**Description of the task**.
A faithful, word-for-word copy of the data below is required, without pictures.

**Provided data**.
###
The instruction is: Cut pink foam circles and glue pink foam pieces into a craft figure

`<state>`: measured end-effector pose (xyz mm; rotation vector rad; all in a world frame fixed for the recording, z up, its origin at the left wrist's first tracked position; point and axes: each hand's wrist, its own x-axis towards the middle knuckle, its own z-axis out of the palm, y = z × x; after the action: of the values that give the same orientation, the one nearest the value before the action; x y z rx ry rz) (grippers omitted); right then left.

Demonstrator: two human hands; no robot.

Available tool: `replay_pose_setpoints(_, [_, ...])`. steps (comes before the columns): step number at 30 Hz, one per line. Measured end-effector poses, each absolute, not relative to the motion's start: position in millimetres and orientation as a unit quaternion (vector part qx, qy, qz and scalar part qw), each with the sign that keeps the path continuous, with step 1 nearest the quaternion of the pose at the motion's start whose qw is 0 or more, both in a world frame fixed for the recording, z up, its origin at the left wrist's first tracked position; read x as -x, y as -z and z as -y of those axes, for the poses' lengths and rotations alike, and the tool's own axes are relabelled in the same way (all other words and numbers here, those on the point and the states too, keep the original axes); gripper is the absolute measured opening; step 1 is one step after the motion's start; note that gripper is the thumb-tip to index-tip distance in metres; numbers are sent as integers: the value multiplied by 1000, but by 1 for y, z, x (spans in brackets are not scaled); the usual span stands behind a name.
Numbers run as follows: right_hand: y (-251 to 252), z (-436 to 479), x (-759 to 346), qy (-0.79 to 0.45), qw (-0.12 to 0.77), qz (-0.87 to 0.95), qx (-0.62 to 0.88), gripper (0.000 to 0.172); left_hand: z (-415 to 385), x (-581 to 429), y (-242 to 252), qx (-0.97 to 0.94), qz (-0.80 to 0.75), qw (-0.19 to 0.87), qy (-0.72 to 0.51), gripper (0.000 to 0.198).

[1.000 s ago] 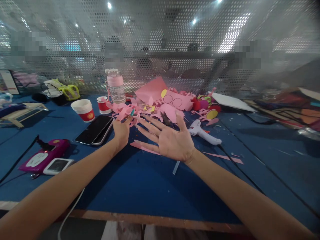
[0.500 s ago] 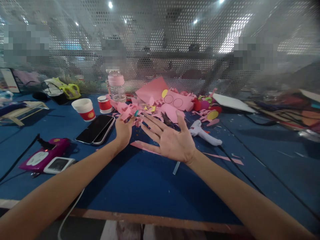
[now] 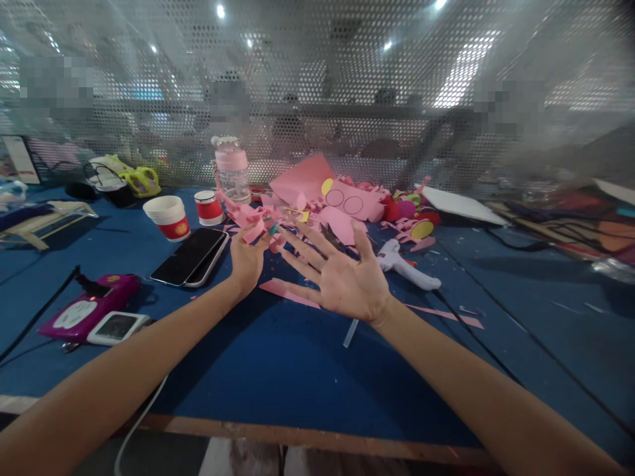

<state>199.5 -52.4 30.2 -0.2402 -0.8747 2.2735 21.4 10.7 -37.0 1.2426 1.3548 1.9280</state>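
left hand [image 3: 247,259]: centre of frame, fingers curled, pinching a few pink scraps [image 3: 256,231]; fingertips partly hidden by the paper.
right hand [image 3: 343,283]: just right of it, palm to the camera, fingers spread wide, holding nothing.
scraps: lifted in front of the pink pile [image 3: 317,195] at upper centre; the edge between them is hard to make out.
strip [image 3: 290,294]: pink, flat on the table [image 3: 278,377], its right end covered by the right hand.
glue gun [image 3: 405,263]: white, right of centre.
phone [image 3: 191,256]: left of the left hand.
forearms: cut off by the lower edge.
mesh [image 3: 317,86]: upper frame; everything behind it is blurred.
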Motion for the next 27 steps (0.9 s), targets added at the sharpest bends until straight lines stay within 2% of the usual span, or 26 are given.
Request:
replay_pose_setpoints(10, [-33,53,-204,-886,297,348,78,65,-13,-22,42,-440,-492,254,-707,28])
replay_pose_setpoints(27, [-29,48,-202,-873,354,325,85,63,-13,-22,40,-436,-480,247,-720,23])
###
**Task response**.
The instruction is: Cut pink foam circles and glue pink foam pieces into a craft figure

`<state>`: measured end-effector pose (xyz mm; rotation vector rad; all in a world frame fixed for the recording, z up, its origin at the left wrist's first tracked position; point and axes: each hand's wrist, its own x-axis towards the middle knuckle, its own z-axis out of the palm, y = z × x; after the action: of the values that give the same orientation, the one nearest the value before the action; x y z rx ry rz) (grippers omitted); right then left.

Demonstrator: two human hands; no robot.

Available tool: `replay_pose_setpoints(_, [_, ...])`. steps (comes before the columns): step number at 30 Hz, one per line. Measured end-effector poses, each absolute, not relative to the motion's start: position in millimetres and orientation as a unit quaternion (vector part qx, qy, qz and scalar part qw), each with the sign that keeps the path continuous, with step 1 nearest the quaternion of the pose at the motion's start whose qw is 0 or more, both in a world frame fixed for the recording, z up, its origin at the left wrist's first tracked position; read x as -x, y as -z and z as -y of those axes, for the poses' lengths and rotations alike, and the tool's own axes are relabelled in the same way (all other words and numbers here, those on the point and the states too, keep the original axes); gripper is the absolute measured opening; step 1 is one step after the motion's start; note that gripper is the thumb-tip to index-tip distance in metres; numbers are sent as integers: the value multiplied by 1000, but by 1 for y, z, x (spans in brackets are not scaled); the usual span stands behind a name.
Numbers run as follows: right_hand: y (-251 to 252), z (-436 to 479), x (-759 to 346), qy (-0.79 to 0.45), qw (-0.12 to 0.77), qz (-0.87 to 0.95), qx (-0.62 to 0.88), gripper (0.000 to 0.172); left_hand: z (-415 to 385), x (-581 to 429), y (-242 to 252), qx (-0.97 to 0.94), qz (-0.80 to 0.75), qw (-0.19 to 0.87), qy (-0.72 to 0.51), gripper (0.000 to 0.198).

[1.000 s ago] 
[0.500 s ago] 
[now] 

<state>199.5 -52.4 30.2 -0.2402 -0.8747 2.2735 21.4 10.7 -37.0 1.2426 1.3548 1.9280</state>
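left hand [image 3: 247,259]: centre of frame, fingers curled, pinching a few pink scraps [image 3: 256,231]; fingertips partly hidden by the paper.
right hand [image 3: 343,283]: just right of it, palm to the camera, fingers spread wide, holding nothing.
scraps: lifted in front of the pink pile [image 3: 317,195] at upper centre; the edge between them is hard to make out.
strip [image 3: 290,294]: pink, flat on the table [image 3: 278,377], its right end covered by the right hand.
glue gun [image 3: 405,263]: white, right of centre.
phone [image 3: 191,256]: left of the left hand.
forearms: cut off by the lower edge.
mesh [image 3: 317,86]: upper frame; everything behind it is blurred.
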Motion for the next 27 steps (0.9 s), targets added at the sharpest bends until straight lines stay within 2% of the usual span, or 26 are given.
Request:
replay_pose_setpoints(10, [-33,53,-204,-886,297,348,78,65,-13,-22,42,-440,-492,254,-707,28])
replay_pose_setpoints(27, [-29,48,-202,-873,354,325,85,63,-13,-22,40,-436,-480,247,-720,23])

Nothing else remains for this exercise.